StatsD (older versions) only reported an average number of events per second for each 10 second reporting period. This means, if you incremented a key 100 times in 1 second and 0 times for the next 9 seconds, at the end of the 10th second statsD would report 10 to graphite, instead of 100. (100/10 = 10). This failed to report the total number of events for a 10 second period (obviously).Newer versions of statsD fix this problem, as they introduced the stats_counts bucket, which logs the total # of events per metric for each 10 second period (so instead of reporting 10 in the previous example, it reports 100).After I upgraded StatsD, I noticed that the last 6 hours of data looked great, but as I looked beyond the last 6 hours - things looked weird, and the next reason is why:
As graphite stores data, it moves data from high precision retention to lower precision retention. This means, using the etsy storage-schemas.conf example, after 6 hours of 10 second precision, data was moved to 60 second (1 minute) precision. In order to move 6 data points from 10s to 60s precision, graphite does an average of the 6 data points. So it'd take the total value of the oldest 6 data points, and divide it by 6. This gives an average # of events per 10 seconds for that 60 second period (and not the total # of events, which is what we care about specifically).This is just how graphite is designed, and for some cases it might be useful, but in our case, it's not what we wanted. To "fix" this problem, I increased our 10 second precision retention time to 60 days. Beyond 60 days, I store the minutely and 10-minutely precisions, but they're essentially there for no reason, as that data isn't as useful to us.

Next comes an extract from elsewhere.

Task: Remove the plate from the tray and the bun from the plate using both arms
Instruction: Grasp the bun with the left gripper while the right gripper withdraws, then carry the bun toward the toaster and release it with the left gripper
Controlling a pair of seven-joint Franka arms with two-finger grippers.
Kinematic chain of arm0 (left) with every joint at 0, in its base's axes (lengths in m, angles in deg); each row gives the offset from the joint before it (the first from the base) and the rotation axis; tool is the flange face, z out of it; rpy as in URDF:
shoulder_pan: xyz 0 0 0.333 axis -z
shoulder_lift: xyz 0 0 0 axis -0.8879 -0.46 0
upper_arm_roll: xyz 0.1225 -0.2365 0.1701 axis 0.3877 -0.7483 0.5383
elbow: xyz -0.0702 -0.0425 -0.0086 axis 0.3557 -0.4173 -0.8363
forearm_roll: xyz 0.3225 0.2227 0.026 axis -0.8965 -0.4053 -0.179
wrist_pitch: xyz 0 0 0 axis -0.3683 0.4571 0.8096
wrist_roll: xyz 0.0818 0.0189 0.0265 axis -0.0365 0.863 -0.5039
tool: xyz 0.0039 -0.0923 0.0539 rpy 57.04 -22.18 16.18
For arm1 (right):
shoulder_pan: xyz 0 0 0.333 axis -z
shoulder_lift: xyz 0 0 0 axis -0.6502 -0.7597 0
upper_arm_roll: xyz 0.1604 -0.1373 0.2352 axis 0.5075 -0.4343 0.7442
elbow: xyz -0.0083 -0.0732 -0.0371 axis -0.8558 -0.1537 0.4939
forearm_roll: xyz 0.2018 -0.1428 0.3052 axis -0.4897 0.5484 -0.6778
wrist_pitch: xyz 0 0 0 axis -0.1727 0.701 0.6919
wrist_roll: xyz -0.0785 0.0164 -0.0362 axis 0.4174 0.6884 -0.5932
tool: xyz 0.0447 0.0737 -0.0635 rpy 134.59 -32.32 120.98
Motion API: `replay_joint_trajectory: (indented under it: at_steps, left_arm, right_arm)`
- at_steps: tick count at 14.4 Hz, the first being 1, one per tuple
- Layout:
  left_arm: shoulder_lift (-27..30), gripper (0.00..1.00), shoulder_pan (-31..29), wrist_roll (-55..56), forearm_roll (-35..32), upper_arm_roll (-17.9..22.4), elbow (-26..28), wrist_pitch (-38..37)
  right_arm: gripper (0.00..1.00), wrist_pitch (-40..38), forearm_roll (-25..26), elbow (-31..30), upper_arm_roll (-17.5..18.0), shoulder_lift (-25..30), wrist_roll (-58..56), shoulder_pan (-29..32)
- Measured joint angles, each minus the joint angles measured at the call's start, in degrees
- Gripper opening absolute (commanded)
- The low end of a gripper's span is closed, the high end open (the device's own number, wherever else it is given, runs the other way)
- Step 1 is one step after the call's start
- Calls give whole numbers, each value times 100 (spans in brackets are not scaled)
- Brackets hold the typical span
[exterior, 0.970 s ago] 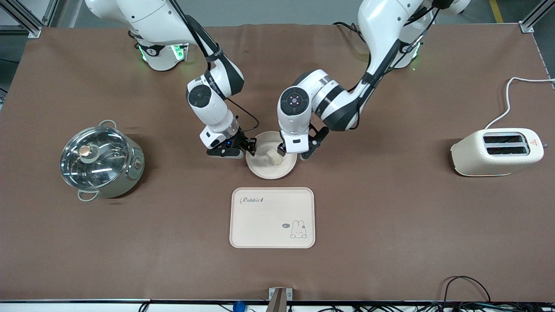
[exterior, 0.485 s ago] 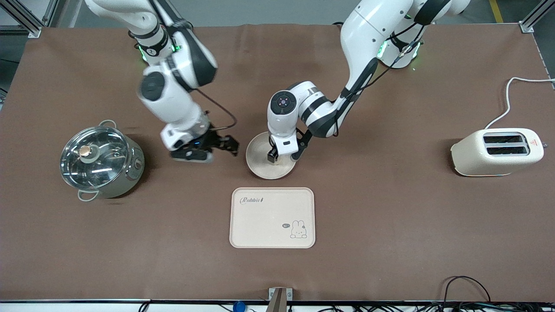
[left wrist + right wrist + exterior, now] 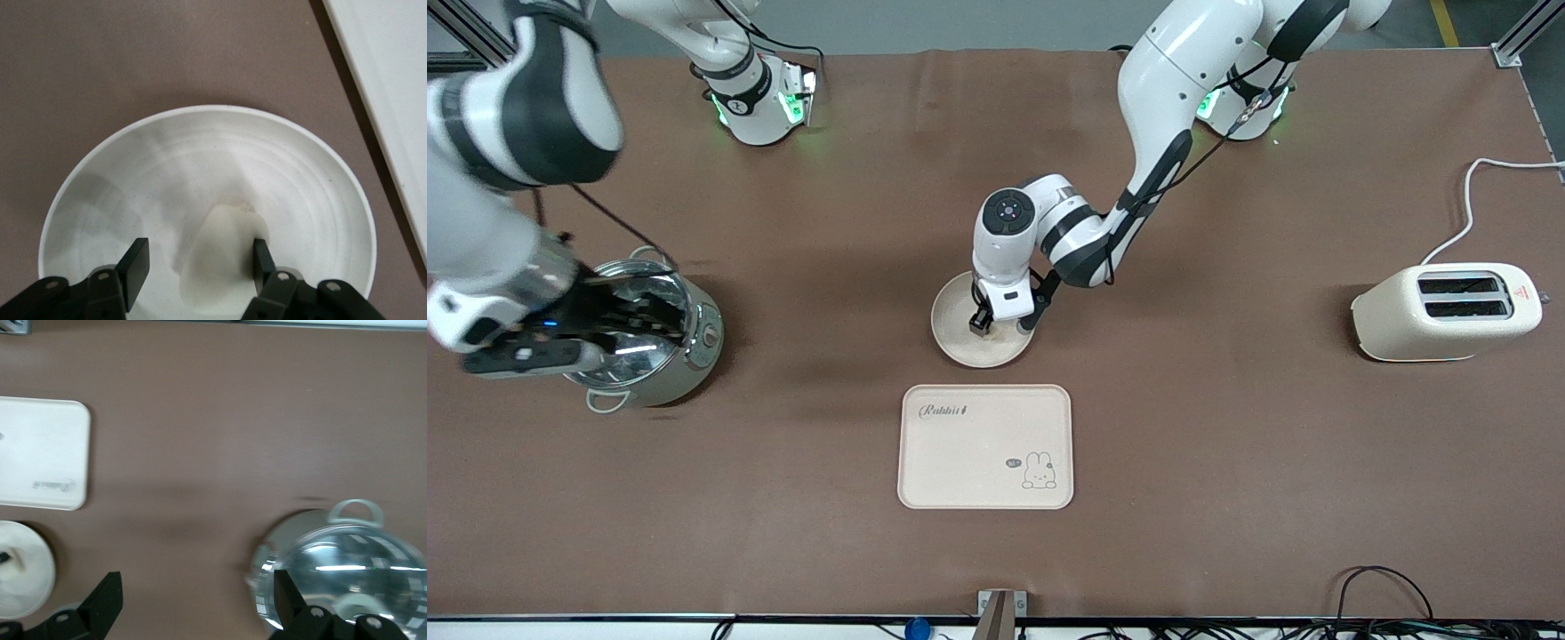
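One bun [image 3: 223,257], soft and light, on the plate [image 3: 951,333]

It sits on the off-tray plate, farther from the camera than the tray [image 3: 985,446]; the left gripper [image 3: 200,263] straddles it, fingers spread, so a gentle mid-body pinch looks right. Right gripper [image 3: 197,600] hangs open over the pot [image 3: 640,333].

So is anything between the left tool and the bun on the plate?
Nothing visible. The left tool is down in the round cream-white plate, its fingers open either side of the small pale bun.
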Motion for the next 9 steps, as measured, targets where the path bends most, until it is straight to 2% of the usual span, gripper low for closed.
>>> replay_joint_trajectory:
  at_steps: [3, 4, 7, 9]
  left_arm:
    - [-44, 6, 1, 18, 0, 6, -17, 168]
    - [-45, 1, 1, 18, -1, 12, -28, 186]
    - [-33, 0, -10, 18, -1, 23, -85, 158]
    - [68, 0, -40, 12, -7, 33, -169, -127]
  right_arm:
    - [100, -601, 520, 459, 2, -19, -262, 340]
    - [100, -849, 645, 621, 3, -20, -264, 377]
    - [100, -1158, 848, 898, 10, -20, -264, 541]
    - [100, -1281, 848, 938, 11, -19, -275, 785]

I hope this helps someone, I know it annoyed me for a few days - and I know there isn't a huge community of people that are using this stack of software for this purpose, so it took a bit of research to really figure out what was going on and how to get a result that I wanted.
After posting my comment above I found Graphite 0.9.9 has a (new?) configuration file, storage-aggregation.conf, in which one can control the aggregation method per pattern. The available options are average, sum, min, max, and last.